Please give back word for word the lines of the material below between the line containing "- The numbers" and the line containing "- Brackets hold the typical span", inclusive.

■ ■ ■ ■ ■ ■ ■

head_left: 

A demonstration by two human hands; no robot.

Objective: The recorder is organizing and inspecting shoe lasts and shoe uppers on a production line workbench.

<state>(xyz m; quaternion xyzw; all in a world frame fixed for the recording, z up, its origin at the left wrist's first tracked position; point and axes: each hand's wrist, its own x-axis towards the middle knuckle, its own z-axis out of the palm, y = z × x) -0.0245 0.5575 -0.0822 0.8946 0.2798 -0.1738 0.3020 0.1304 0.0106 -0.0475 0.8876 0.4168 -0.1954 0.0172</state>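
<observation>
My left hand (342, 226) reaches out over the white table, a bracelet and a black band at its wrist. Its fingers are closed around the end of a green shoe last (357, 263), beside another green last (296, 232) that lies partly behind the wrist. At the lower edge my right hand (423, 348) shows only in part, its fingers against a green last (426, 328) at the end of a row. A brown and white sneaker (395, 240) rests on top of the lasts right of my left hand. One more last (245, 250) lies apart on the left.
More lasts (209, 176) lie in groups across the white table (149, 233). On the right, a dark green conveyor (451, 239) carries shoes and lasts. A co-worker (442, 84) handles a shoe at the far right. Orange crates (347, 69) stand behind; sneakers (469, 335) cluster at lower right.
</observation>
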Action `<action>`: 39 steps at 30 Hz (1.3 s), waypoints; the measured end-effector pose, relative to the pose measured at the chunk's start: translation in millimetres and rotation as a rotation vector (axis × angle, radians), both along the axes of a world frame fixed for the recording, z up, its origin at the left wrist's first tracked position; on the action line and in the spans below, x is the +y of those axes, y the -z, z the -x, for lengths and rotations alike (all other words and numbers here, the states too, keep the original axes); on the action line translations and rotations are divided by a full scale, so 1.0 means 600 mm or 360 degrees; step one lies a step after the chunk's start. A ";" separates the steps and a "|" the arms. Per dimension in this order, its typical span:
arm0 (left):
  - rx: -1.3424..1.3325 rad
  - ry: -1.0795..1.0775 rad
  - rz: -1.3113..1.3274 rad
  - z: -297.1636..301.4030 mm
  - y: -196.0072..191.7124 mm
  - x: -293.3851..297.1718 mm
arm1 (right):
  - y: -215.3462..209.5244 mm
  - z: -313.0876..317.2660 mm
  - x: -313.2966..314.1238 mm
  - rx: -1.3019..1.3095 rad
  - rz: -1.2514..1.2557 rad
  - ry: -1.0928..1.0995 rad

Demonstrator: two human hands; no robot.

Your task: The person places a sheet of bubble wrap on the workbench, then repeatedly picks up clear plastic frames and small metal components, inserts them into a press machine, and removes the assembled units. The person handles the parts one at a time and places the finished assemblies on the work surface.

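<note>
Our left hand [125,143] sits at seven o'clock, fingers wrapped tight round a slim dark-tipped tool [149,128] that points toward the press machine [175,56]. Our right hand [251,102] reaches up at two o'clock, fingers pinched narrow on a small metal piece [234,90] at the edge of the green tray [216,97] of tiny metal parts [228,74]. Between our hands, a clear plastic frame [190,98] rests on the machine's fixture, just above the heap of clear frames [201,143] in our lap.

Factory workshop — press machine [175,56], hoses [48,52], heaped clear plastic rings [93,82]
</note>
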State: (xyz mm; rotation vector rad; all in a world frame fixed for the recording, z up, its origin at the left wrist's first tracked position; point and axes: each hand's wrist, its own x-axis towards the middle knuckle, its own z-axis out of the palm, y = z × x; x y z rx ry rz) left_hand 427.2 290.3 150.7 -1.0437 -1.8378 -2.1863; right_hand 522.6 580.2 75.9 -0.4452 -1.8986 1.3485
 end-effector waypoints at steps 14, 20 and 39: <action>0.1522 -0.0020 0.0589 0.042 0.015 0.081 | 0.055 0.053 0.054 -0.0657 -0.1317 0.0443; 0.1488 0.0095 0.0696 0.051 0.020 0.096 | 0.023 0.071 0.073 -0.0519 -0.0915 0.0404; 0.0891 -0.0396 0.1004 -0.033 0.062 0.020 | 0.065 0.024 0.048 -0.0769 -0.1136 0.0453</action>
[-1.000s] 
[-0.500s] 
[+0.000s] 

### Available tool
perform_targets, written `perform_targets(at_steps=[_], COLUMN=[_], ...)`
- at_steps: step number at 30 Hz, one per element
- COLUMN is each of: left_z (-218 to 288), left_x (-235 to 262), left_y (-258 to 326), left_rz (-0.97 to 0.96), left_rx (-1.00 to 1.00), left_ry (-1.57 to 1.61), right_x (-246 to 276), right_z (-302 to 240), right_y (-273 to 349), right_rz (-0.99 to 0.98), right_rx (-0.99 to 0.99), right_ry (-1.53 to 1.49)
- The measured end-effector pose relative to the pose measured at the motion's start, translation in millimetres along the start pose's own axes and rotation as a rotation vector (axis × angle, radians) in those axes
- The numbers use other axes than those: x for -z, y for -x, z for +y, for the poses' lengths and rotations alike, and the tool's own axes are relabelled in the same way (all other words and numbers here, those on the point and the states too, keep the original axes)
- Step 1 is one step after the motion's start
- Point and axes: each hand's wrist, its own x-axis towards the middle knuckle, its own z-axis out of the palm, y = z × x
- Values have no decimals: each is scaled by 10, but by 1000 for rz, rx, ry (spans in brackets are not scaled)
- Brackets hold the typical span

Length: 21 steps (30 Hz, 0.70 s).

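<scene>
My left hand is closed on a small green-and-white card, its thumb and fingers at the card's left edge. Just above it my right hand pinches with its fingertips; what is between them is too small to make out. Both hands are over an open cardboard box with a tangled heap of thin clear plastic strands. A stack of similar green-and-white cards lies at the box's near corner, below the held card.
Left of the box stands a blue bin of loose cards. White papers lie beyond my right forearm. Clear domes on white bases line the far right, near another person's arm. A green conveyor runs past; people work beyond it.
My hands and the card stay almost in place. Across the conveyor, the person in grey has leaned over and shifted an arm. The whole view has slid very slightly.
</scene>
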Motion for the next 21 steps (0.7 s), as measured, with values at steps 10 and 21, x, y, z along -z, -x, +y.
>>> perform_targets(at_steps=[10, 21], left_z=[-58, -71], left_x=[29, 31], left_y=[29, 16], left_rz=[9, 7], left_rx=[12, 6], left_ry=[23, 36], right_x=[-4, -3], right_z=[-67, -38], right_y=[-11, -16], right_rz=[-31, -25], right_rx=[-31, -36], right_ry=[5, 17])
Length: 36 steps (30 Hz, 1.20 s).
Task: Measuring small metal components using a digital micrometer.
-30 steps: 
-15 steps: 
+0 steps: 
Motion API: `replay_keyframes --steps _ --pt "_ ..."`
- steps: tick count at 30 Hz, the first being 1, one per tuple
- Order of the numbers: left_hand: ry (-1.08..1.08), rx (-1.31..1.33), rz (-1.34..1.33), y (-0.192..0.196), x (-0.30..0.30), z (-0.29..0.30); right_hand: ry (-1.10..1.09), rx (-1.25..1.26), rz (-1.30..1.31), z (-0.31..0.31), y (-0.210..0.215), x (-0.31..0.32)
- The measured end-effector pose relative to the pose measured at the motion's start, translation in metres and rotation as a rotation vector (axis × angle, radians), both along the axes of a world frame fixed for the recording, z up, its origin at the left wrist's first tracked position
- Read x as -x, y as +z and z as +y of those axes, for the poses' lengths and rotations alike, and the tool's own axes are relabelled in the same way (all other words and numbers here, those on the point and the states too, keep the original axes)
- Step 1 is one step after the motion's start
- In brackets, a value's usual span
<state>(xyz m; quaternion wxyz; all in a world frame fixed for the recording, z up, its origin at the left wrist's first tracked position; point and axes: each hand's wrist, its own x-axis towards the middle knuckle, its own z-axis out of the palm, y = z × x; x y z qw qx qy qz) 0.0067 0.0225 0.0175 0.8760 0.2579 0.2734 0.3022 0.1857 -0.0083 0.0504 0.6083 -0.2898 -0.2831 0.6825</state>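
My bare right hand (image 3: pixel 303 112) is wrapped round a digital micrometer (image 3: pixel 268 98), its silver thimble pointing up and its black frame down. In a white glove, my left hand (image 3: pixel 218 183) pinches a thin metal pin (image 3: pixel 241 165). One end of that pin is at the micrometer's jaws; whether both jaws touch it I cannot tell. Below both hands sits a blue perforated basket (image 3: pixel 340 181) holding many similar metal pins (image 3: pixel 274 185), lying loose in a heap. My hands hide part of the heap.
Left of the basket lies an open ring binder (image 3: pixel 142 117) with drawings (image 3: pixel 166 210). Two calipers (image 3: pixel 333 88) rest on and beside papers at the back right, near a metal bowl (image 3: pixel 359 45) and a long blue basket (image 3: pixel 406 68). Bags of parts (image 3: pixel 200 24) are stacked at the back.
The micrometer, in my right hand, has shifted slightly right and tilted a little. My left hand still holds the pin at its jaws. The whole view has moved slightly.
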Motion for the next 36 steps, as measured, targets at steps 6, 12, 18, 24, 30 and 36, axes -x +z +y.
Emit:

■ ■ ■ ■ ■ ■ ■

### Response to the exercise
- The numbers use other axes than those: x for -z, y for -x, z for +y, for the poses' lengths and rotations alike, and the tool's own axes are relabelled in the same way (all other words and numbers here, those on the point and the states too, keep the original axes)
- Step 1 is one step after the motion's start
- Point and axes: each hand's wrist, its own x-axis towards the middle knuckle, its own z-axis out of the palm, y = z × x
- Values have no decimals: each is scaled by 10, but by 1000 for rz, rx, ry (spans in brackets are not scaled)
- Brackets hold the typical span

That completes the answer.